WORK TASK: Print the lines of the data, starting with the first, up to and including the line where "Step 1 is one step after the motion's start" appears.

DATA BELOW:
┄┄┄┄┄┄┄┄┄┄┄┄┄┄┄┄┄┄┄┄

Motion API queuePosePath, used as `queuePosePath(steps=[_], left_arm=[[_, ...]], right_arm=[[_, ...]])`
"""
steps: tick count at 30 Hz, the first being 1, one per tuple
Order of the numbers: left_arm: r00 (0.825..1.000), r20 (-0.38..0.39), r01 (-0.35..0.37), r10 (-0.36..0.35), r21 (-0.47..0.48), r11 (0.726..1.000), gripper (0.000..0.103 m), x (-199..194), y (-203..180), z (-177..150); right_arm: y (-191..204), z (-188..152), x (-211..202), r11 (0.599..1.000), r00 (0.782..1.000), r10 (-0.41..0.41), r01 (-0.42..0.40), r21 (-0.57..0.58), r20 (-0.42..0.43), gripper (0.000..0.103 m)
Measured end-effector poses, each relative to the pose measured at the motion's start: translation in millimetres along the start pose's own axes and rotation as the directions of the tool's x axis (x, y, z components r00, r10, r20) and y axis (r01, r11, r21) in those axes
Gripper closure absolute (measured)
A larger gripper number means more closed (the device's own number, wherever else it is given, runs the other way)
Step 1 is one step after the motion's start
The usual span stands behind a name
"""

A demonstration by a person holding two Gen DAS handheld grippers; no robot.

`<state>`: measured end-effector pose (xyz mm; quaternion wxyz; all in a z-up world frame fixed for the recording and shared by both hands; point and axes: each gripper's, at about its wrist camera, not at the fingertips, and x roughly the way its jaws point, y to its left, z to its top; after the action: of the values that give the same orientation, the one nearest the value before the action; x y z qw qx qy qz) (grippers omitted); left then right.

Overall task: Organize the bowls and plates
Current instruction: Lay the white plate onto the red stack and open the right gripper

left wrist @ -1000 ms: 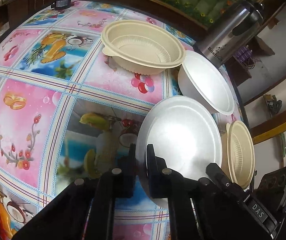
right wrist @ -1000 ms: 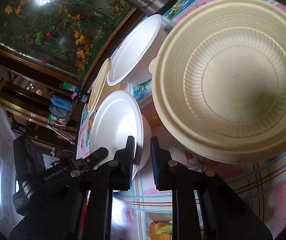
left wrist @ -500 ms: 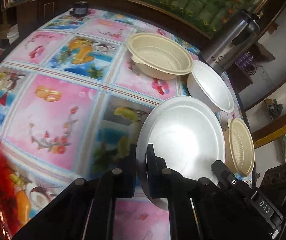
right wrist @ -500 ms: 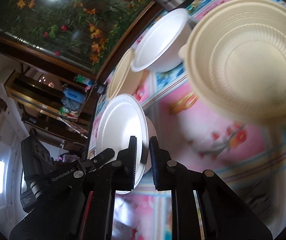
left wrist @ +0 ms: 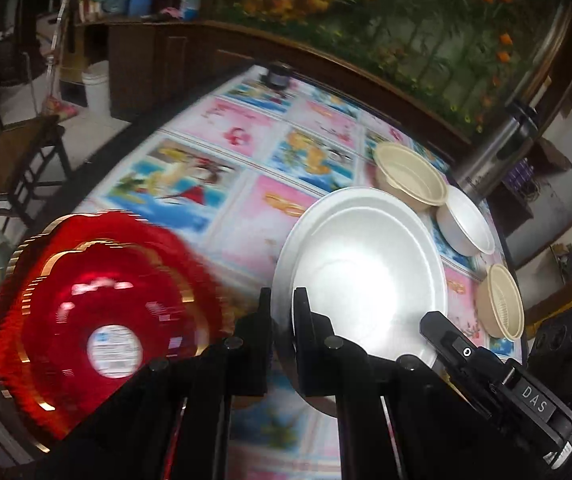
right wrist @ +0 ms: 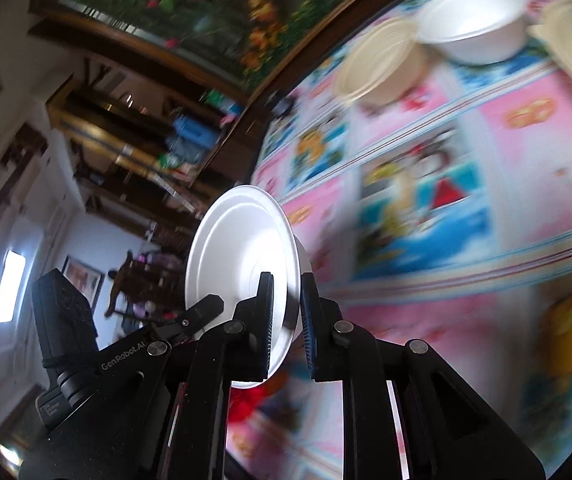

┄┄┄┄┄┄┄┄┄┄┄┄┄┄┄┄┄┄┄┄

SOLUTION TO THIS TASK:
Motion API queuePosePath, used as `queuePosePath(steps=[_], left_arm=[[_, ...]], right_arm=[[_, ...]])`
"""
steps: tick count at 30 Hz, the first being 1, one per tuple
Order of the numbers: left_arm: r00 (0.825..1.000), r20 (-0.38..0.39), r01 (-0.35..0.37), r10 (-0.36..0.35), r21 (-0.47..0.48), r11 (0.726..1.000), gripper (0.000..0.103 m), x (-199..194), y (-203..180), z (-177..150); right_arm: y (-191..204), z (-188..152), x (-211..202), r11 (0.599..1.000), r00 (0.782..1.000), r10 (-0.41..0.41), r01 (-0.42..0.40), r21 (-0.57..0.58), r20 (-0.42..0.43), gripper (0.000..0.103 m)
Measured end-effector poses, each relative to the pose measured at the motion's start: translation in millimetres along the start pose's own axes and rotation as the directions of the tool's x axis (x, y, z components r00, r10, r20) and y axis (r01, r11, r21) in those axes
Gripper closure absolute (measured)
A larger gripper number means more closed (the device's own number, wherever else it is given, runs the other way)
Step 1 is one step after the motion's start

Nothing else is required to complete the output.